> [GIVEN DATA]
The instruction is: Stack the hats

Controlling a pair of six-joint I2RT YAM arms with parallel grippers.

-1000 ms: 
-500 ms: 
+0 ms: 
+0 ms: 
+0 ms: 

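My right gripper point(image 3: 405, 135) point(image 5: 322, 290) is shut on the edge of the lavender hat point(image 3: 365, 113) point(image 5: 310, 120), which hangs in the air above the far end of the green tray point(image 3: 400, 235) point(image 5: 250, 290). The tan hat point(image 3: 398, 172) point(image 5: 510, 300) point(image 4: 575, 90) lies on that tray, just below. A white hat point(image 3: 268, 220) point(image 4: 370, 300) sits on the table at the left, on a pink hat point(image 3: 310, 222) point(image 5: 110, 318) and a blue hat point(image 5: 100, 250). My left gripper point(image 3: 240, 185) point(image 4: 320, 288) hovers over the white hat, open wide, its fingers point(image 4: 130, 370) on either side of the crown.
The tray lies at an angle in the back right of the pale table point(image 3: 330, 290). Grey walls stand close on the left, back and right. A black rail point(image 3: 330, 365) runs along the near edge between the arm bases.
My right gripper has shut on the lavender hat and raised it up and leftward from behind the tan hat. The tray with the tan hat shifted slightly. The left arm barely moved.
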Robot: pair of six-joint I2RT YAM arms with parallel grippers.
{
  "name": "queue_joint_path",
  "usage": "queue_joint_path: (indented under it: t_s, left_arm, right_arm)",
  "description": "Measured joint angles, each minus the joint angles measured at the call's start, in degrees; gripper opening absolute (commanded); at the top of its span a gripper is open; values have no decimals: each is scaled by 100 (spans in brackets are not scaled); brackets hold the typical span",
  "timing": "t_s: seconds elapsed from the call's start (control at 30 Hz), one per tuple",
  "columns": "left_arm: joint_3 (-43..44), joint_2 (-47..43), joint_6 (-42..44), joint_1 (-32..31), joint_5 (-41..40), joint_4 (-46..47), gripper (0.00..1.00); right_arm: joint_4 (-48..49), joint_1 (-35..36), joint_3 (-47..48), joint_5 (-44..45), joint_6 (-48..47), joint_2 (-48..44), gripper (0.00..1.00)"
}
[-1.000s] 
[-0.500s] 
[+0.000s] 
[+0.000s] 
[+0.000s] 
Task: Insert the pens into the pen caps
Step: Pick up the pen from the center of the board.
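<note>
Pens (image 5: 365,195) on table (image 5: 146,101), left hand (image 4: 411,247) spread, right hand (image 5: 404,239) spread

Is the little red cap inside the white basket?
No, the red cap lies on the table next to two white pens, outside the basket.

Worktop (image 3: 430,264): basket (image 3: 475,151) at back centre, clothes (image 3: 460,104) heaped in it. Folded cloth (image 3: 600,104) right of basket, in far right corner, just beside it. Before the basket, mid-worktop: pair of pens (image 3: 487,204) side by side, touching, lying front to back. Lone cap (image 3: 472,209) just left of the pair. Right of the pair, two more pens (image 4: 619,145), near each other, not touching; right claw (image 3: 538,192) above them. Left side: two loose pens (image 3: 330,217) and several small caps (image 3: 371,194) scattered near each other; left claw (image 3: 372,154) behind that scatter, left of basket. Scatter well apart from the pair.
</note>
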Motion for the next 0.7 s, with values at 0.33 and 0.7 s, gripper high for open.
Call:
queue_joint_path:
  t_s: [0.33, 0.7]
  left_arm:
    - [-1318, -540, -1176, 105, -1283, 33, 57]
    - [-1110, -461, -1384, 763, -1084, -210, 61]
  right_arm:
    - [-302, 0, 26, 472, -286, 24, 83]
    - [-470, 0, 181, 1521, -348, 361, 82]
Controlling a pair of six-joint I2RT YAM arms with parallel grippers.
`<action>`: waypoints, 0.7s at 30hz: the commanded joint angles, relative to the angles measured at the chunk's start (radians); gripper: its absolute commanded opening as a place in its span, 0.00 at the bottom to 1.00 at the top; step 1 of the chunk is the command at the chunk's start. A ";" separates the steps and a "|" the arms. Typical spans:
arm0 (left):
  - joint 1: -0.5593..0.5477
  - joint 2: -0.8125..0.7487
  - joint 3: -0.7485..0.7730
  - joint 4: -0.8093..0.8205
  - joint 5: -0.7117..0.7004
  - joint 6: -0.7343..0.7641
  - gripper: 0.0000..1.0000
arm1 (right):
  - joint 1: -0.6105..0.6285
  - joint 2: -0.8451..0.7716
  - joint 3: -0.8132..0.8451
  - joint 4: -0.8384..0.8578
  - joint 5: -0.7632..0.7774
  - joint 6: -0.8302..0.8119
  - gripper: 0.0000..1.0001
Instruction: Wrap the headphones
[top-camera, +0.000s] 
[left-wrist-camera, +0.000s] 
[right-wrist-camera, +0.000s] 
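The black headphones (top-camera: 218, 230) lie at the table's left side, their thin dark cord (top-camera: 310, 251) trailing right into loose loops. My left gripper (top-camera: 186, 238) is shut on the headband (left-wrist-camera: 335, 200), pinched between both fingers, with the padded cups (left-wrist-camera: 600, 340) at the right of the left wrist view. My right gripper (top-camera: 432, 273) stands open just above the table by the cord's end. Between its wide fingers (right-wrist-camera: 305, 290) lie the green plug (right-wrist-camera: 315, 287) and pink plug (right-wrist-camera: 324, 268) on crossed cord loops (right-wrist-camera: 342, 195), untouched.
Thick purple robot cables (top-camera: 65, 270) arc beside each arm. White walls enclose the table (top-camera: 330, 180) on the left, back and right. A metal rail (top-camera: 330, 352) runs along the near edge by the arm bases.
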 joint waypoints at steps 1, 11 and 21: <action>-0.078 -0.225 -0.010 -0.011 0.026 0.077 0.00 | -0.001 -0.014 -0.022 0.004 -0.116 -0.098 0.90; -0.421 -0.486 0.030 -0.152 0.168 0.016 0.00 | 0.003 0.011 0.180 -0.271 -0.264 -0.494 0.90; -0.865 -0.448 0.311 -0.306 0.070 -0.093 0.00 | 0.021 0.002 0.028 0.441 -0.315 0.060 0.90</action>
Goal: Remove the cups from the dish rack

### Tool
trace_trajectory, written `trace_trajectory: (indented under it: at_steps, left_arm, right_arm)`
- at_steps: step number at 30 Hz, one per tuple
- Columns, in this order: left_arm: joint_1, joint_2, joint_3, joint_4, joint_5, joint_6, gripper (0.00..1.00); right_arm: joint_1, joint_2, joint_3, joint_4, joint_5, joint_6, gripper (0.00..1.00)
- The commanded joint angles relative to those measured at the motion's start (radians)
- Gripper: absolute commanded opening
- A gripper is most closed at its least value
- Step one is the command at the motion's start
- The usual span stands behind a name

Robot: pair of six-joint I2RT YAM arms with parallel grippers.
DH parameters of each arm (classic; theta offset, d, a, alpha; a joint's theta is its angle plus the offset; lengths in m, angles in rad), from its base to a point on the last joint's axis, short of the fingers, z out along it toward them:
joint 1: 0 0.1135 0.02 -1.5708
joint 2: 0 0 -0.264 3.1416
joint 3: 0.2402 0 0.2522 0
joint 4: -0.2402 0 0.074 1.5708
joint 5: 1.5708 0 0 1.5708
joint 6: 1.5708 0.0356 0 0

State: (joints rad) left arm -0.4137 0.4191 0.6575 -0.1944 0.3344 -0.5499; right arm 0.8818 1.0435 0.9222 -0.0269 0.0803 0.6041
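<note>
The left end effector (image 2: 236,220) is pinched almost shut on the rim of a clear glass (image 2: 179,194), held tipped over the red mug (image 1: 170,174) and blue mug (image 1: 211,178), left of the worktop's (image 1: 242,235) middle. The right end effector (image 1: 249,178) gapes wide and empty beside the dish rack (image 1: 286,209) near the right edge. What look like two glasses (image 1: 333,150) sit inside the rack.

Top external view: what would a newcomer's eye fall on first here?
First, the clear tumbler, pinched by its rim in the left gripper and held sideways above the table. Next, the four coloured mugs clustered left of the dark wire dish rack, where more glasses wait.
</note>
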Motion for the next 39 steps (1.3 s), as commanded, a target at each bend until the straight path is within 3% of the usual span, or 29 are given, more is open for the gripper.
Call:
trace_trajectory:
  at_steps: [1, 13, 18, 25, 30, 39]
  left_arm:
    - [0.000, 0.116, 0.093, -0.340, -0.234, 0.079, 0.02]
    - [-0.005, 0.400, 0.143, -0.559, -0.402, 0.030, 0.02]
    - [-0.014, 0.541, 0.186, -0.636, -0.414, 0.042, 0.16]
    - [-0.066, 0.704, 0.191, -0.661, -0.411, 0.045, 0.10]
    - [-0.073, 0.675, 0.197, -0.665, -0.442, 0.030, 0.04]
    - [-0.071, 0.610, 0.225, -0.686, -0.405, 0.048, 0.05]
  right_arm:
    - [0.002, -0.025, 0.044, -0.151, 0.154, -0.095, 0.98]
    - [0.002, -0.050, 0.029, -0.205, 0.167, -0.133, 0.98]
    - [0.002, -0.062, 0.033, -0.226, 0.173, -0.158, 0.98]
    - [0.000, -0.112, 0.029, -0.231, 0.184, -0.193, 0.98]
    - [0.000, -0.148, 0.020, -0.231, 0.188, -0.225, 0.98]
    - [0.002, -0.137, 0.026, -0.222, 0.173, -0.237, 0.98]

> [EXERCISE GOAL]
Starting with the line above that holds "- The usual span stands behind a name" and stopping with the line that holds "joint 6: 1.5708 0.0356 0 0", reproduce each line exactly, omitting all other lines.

> [WRITTEN RESPONSE]
- The usual span stands behind a name

Robot: pair of six-joint I2RT YAM arms with parallel grippers.
DH parameters of each arm (classic; theta offset, d, a, alpha; a joint's theta is its angle plus the offset; lengths in m, angles in rad), from its base to a point on the last joint's axis, short of the fingers, z out along it toward them:
joint 1: 0 0.1135 0.02 -1.5708
joint 2: 0 0 -0.264 3.1416
joint 3: 0.2402 0 0.2522 0
joint 4: -0.2402 0 0.074 1.5708
joint 5: 1.5708 0 0 1.5708
joint 6: 1.5708 0.0356 0 0

Now the exercise is complete.